Recorded data
* * * * * * *

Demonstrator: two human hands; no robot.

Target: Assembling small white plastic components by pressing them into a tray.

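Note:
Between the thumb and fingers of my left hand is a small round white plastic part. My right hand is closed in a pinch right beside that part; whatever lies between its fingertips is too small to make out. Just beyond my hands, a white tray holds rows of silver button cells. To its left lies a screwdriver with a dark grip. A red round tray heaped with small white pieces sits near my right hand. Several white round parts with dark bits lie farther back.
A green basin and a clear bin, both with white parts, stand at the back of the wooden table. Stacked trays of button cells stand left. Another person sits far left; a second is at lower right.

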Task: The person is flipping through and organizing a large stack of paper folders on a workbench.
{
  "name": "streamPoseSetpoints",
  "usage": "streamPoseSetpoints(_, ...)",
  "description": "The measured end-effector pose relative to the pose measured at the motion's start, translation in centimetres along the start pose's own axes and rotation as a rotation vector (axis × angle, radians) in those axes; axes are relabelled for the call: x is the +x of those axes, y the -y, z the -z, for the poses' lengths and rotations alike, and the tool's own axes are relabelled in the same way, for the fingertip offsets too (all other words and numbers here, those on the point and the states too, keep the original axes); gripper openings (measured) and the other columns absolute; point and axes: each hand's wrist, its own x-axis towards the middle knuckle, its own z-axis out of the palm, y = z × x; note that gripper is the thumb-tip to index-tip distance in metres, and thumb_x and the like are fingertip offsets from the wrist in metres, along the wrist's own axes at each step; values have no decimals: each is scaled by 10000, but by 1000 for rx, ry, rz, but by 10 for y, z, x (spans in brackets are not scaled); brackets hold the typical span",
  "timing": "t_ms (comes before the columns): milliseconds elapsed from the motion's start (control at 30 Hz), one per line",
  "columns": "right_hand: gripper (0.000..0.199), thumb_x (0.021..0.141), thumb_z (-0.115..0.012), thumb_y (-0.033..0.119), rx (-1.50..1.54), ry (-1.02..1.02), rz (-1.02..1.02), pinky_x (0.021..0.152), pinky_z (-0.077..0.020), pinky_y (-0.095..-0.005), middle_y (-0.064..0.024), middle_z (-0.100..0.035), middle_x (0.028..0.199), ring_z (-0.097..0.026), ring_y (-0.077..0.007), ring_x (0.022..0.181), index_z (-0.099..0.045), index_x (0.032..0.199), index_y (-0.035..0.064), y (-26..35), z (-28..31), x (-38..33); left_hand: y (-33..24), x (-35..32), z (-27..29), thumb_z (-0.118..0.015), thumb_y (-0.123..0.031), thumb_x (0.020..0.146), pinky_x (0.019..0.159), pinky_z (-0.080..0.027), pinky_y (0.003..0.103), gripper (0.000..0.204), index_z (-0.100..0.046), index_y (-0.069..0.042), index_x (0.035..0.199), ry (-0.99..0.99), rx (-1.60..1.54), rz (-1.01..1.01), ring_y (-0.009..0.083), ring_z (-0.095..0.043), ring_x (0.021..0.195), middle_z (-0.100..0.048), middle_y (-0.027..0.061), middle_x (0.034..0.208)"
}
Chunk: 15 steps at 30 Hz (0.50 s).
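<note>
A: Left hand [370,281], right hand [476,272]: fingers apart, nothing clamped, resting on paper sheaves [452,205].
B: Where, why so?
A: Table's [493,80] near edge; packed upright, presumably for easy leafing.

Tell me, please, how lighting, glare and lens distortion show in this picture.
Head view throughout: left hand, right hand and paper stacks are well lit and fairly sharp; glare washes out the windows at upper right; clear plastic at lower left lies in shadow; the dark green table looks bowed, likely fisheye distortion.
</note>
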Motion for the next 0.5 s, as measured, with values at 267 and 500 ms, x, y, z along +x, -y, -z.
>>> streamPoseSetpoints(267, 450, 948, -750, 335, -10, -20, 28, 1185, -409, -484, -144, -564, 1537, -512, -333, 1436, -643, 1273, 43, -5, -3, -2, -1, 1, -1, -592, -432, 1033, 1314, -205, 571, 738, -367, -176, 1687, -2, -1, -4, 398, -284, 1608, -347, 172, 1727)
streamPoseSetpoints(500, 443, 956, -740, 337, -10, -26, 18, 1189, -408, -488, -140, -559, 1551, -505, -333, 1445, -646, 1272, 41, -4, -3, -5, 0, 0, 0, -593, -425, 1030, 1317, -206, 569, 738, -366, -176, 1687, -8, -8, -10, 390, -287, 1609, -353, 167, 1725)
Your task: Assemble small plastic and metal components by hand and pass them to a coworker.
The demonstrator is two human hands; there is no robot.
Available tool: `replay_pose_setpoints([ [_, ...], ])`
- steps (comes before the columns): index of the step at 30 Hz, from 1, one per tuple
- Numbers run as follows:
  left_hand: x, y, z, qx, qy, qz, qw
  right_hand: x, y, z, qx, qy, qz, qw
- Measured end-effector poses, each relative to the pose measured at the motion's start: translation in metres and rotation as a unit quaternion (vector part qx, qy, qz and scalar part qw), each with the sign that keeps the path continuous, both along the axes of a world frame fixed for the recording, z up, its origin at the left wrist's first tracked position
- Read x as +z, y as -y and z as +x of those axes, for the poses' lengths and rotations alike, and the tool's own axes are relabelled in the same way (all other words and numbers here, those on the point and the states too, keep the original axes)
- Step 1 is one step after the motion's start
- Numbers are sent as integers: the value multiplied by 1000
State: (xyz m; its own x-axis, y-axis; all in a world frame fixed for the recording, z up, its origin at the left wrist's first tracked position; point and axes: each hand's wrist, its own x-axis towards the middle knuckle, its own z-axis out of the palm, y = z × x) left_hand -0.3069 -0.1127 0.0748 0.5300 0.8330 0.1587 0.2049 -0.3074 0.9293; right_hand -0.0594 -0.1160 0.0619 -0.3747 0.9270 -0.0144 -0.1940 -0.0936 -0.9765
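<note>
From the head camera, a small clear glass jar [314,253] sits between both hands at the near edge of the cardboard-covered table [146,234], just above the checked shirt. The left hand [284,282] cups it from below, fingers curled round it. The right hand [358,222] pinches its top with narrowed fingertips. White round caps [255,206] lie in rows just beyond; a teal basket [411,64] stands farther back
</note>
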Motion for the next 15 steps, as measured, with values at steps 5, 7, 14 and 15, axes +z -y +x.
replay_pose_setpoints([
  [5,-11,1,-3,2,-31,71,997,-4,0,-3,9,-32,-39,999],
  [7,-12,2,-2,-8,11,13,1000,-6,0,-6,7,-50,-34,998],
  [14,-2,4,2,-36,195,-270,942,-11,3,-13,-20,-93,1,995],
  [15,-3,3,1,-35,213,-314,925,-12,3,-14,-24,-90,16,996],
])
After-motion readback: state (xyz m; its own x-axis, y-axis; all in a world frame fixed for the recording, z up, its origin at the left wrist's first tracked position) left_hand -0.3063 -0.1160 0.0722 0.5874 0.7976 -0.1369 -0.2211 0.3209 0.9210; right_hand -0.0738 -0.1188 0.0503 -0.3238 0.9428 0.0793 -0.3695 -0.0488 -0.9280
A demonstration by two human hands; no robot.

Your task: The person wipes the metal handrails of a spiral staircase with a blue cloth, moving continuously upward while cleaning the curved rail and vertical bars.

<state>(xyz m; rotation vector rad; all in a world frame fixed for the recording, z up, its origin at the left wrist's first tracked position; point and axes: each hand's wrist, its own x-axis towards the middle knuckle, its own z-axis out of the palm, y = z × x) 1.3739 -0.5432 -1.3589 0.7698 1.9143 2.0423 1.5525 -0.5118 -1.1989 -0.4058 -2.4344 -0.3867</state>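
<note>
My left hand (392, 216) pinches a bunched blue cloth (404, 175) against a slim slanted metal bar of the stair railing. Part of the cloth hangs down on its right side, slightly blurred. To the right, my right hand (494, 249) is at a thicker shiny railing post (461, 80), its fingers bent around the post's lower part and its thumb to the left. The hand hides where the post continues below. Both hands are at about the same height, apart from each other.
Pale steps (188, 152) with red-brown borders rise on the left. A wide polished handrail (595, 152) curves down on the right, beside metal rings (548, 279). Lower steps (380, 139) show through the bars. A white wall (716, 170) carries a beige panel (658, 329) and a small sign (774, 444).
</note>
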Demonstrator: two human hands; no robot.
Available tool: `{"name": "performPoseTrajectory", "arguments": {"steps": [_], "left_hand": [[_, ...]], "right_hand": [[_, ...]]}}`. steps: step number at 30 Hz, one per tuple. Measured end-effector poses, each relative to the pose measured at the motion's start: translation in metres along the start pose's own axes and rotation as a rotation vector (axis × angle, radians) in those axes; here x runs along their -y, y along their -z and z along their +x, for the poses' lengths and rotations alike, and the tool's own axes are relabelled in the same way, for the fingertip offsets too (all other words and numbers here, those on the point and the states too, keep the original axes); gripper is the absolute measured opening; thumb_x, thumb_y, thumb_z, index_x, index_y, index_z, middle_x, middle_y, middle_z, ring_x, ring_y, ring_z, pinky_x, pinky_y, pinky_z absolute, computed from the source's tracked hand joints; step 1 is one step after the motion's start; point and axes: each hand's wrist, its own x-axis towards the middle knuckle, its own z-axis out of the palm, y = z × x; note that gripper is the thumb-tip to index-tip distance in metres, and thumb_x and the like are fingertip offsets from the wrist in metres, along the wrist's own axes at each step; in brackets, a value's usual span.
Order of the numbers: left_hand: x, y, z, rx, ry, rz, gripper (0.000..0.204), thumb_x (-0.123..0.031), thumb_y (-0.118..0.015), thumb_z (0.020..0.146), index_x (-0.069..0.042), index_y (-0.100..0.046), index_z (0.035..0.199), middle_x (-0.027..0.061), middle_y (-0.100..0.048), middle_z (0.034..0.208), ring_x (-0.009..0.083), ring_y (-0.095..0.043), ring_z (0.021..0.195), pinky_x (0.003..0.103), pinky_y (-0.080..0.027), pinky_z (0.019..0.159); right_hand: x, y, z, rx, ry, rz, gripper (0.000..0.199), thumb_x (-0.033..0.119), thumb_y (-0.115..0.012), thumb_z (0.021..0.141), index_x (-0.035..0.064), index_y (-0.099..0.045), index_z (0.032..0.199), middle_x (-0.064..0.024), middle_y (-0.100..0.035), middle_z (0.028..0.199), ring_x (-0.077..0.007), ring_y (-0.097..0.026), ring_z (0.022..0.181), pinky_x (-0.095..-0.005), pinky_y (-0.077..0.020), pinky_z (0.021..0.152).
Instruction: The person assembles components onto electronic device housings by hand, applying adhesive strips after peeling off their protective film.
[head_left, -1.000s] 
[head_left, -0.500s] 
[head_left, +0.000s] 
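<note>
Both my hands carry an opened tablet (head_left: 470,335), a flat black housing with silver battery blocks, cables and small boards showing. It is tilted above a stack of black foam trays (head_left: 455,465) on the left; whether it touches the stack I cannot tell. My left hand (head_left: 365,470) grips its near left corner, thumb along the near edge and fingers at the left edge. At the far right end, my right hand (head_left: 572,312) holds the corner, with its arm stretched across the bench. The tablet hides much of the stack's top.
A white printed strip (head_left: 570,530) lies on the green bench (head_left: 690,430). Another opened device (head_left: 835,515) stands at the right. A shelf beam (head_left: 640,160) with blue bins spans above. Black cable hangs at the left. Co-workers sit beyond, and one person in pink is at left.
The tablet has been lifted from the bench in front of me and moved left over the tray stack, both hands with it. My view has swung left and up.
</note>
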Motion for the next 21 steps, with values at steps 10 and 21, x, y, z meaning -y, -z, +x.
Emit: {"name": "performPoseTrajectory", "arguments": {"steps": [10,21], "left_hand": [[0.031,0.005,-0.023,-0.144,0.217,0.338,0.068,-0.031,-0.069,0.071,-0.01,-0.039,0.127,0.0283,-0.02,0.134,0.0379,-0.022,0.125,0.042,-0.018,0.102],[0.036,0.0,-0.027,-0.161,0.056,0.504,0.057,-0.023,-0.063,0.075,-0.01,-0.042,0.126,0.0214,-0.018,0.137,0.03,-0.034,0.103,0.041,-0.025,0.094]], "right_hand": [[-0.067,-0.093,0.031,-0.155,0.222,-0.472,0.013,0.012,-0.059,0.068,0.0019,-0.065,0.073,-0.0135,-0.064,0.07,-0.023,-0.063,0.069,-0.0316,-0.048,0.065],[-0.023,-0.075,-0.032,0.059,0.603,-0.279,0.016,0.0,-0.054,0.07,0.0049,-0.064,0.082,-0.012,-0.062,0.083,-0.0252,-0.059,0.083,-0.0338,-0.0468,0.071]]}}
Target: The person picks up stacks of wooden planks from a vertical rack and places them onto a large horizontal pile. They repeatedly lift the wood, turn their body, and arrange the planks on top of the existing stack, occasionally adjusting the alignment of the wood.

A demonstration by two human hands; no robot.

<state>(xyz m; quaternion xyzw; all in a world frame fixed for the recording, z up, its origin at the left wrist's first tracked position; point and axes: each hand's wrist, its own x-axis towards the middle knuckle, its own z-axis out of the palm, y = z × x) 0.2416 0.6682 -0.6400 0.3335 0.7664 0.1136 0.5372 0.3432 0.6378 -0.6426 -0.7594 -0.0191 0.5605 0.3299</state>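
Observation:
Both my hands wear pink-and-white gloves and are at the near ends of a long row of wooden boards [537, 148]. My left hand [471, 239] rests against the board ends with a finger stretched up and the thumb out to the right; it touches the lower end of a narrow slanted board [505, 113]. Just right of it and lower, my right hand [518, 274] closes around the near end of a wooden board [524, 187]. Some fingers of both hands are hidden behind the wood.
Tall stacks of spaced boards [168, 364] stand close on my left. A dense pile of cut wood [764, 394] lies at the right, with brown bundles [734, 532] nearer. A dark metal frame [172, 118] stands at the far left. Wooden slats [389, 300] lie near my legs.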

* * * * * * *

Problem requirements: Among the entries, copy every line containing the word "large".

Task answer:
Task: The person is flipping through and organizing a large stack of paper folders on a workbench.
Target: The person picks up stacks of wooden planks from a vertical rack and places them onto a large horizontal pile. They repeatedly lift the wood, turn their body, and arrange the planks on top of the existing stack, occasionally adjusting the alignment of the wood.

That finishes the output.